UNITED STATES, 23 October 2025 – Intel Corporation (NASDAQ: INTC) reported stronger-than-expected third-quarter earnings, marking a significant turnaround driven by aggressive cost-cutting measures and fresh strategic investments from Nvidia, SoftBank, and the U.S. government.
The Santa Clara-based chipmaker posted an adjusted profit of 23 cents per share, surpassing analysts’ expectations of 1 cent, according to LSEG data. Adjusted gross margins rose to 40%, ahead of the 35.7% estimate. Shares of Intel surged 7% in after-hours trading following the announcement.
This was Intel’s first earnings release since the multibillion-dollar capital injections from global investors, a much-needed boost for the company that has faced mounting challenges in both the PC and data center processor markets.
$15 Billion in Strategic Funding
Intel received $2 billion from Japan’s SoftBank during the third quarter and is set to receive $5 billion from Nvidia, which will give the AI chip giant a 4% stake once new shares are issued. In addition, the U.S. Treasury Department secured a 10% stake in Intel for $8.9 billion, as part of a broader technology stabilization initiative following a Washington meeting with President Donald Trump and CEO Lip-Bu Tan.
The combined $15 billion in strategic funding is expected to act as a financial lifeline, allowing Intel to strengthen its balance sheet while scaling down its prior capital-intensive manufacturing ambitions.

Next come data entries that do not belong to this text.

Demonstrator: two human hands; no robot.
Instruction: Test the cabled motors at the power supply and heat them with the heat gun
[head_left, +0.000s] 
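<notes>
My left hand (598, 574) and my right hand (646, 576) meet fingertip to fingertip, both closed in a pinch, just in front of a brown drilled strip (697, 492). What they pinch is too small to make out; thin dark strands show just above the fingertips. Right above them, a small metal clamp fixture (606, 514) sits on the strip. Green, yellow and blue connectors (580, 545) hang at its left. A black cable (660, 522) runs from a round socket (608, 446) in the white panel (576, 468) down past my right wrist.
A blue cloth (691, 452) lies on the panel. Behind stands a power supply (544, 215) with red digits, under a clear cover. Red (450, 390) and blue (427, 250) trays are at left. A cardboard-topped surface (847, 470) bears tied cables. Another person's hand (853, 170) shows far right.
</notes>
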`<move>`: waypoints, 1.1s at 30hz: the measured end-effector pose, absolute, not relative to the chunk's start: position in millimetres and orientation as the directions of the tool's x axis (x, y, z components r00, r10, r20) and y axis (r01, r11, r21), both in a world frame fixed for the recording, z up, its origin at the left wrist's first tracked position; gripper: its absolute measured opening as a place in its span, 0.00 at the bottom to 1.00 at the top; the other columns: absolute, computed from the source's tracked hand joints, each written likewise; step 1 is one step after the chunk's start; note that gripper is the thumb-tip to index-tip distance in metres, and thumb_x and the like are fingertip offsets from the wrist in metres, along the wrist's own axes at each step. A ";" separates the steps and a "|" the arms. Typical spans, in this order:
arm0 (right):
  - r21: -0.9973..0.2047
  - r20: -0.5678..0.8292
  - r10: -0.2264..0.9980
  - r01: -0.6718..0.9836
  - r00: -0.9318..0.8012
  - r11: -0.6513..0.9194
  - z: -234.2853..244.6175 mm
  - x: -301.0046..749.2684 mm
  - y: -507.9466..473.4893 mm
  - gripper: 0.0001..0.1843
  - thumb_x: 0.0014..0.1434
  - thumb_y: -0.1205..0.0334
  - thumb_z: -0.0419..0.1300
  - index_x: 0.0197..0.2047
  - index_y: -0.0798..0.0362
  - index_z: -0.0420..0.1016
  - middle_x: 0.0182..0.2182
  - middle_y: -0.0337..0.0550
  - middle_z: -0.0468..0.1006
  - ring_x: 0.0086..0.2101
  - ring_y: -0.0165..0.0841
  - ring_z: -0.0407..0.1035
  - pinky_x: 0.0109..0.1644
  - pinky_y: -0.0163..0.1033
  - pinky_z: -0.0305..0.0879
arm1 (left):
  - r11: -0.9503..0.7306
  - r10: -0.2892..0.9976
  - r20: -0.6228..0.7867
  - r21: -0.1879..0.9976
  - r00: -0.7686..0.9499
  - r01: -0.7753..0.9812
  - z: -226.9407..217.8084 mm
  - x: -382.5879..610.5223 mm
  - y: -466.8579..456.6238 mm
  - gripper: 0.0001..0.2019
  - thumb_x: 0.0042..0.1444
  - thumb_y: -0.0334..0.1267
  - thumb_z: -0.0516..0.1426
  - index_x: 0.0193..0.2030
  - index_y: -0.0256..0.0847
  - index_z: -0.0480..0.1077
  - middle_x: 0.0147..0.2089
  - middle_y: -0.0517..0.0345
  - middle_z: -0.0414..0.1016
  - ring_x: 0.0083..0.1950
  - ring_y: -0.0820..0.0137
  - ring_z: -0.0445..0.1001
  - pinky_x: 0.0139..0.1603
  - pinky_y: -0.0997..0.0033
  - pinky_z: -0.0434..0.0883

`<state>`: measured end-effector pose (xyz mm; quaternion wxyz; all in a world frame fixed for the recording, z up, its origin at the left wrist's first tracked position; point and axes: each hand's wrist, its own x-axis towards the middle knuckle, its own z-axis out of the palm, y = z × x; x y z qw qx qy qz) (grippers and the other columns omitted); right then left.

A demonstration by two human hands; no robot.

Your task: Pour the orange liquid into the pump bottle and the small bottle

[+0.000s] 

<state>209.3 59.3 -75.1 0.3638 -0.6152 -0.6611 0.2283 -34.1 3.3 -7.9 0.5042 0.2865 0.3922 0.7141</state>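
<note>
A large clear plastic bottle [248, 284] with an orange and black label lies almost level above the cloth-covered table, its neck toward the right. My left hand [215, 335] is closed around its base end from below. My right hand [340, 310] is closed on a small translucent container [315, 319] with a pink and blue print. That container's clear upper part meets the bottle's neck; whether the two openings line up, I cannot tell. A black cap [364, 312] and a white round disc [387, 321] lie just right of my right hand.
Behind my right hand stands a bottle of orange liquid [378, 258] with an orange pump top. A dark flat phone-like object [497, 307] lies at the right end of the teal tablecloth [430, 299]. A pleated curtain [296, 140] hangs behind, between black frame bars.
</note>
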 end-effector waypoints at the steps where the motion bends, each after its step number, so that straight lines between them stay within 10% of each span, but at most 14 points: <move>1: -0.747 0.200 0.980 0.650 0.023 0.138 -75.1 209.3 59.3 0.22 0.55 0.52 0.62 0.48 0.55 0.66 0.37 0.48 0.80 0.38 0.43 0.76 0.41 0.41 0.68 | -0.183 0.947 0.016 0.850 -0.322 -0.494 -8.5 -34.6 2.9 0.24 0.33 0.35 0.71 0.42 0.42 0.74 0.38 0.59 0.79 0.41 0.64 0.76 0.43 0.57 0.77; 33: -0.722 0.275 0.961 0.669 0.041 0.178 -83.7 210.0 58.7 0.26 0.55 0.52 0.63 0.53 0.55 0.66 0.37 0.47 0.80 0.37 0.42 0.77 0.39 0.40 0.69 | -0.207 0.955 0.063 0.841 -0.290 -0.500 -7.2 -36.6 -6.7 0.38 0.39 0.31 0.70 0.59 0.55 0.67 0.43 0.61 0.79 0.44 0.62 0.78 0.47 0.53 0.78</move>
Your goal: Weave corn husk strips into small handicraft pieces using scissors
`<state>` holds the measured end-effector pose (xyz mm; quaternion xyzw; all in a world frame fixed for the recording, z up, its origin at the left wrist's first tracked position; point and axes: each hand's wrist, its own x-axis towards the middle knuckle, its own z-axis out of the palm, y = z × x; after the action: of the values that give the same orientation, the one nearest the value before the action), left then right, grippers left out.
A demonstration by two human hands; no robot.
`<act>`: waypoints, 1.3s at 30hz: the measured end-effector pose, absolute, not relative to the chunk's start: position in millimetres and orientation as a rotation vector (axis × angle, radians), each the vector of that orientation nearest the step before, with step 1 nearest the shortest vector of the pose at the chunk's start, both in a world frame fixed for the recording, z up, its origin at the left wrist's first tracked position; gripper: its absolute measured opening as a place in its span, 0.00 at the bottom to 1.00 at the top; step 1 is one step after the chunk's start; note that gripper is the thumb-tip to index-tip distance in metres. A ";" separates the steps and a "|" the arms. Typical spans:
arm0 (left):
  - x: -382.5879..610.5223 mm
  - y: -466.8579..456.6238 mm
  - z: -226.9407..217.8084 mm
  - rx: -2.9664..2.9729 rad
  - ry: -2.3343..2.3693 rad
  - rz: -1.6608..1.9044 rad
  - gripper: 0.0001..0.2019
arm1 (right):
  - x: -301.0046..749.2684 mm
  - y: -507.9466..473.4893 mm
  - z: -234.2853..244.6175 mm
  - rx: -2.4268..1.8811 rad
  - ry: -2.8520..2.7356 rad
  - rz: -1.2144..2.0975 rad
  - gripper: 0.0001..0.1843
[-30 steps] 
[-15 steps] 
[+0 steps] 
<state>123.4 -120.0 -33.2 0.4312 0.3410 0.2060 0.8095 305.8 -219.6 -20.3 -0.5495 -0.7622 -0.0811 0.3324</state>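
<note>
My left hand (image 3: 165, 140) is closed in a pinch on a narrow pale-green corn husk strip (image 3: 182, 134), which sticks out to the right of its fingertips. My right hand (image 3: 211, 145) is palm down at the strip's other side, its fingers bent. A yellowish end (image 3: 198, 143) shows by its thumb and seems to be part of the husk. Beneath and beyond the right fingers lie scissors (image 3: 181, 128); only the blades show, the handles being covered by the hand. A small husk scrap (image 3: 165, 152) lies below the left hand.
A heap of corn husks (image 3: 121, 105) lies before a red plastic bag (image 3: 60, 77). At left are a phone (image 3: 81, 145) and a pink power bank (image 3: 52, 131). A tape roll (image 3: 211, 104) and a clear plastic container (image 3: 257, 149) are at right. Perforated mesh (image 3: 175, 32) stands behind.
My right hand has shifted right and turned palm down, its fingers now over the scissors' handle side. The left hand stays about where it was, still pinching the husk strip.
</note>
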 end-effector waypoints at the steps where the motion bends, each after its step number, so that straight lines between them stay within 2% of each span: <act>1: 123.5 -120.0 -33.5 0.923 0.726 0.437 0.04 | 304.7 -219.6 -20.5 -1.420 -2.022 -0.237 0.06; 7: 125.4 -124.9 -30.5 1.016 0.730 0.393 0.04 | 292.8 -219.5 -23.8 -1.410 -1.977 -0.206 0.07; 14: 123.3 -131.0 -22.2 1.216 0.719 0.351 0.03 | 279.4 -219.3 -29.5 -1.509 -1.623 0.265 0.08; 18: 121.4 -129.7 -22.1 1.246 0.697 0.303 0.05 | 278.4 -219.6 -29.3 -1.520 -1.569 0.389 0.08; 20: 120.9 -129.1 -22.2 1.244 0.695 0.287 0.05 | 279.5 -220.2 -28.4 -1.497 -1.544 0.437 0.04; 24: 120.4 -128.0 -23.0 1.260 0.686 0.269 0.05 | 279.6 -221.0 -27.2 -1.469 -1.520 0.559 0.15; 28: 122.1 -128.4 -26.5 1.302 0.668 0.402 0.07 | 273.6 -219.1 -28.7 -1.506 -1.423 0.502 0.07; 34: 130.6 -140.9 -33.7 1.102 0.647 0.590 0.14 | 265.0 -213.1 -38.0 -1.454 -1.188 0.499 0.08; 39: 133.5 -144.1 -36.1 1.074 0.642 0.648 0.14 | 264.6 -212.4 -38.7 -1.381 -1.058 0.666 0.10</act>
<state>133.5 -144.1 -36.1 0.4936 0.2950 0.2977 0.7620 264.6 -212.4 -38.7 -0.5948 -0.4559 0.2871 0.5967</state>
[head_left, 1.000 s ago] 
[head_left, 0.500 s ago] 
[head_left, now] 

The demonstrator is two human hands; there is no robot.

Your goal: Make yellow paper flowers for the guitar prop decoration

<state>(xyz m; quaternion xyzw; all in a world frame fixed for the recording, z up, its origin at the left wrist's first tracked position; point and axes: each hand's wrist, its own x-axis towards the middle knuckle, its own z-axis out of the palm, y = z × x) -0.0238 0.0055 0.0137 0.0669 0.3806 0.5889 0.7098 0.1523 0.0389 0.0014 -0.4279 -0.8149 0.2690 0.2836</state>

“Shares popped after-hours based on better-than-feared guidance ex-Altera, visible cost and gross margin progress, AI-PC buzz, and $15 billion of fresh strategic funding that shores the balance sheet,” said Michael Schulman, Chief Investment Officer at Running Point Capital.
Intel’s CFO Dave Zinsner confirmed that the company has received the SoftBank funding but not yet Nvidia’s cash.
Cost Discipline and Restructuring Efforts
CEO Lip-Bu Tan, who took over earlier this year, has embarked on sweeping restructuring efforts, cutting headcount by more than 20% and divesting non-core businesses. Among these moves was the sale of a 51% stake in Altera, its programmable chip unit, to Silver Lake Partners in September — a strategic step toward focusing resources on next-generation chip design.
Tan said on an investor call that a new central engineering group would streamline Intel’s internal design efforts while expanding its custom chip services for external clients — putting Intel in direct competition with Broadcom and Marvell Technologies, both of which help firms like Google and Amazon develop AI chips.
“We’re under-shipping demand at this point, which I guess is a high-class problem,” CFO Zinsner said, adding that demand for Intel’s server and CPU products remains strong as data center operators upgrade systems to complement AI infrastructure.
However, Zinsner also cautioned that yields for Intel’s 18A manufacturing process “are not where we need them to be,” with the company expecting to reach industry-acceptable levels by 2027.
Market Outlook
Intel expects fourth-quarter revenue between $12.8 billion and $13.8 billion, with a midpoint forecast of $13.3 billion, roughly in line with market consensus. Capital expenditure for 2025 is projected at $27 billion, up from $17 billion in 2024.
Following a steep 60% share price drop in 2024, Intel’s stock has rebounded nearly 90% in 2025, outperforming Nvidia as investors gain confidence in Tan’s disciplined financial strategy and new strategic partnerships.
“We will focus on operational excellence, cost efficiency, and innovation in areas where Intel can lead,” Tan told investors, calling the turnaround a foundation for the company’s long-term competitiveness.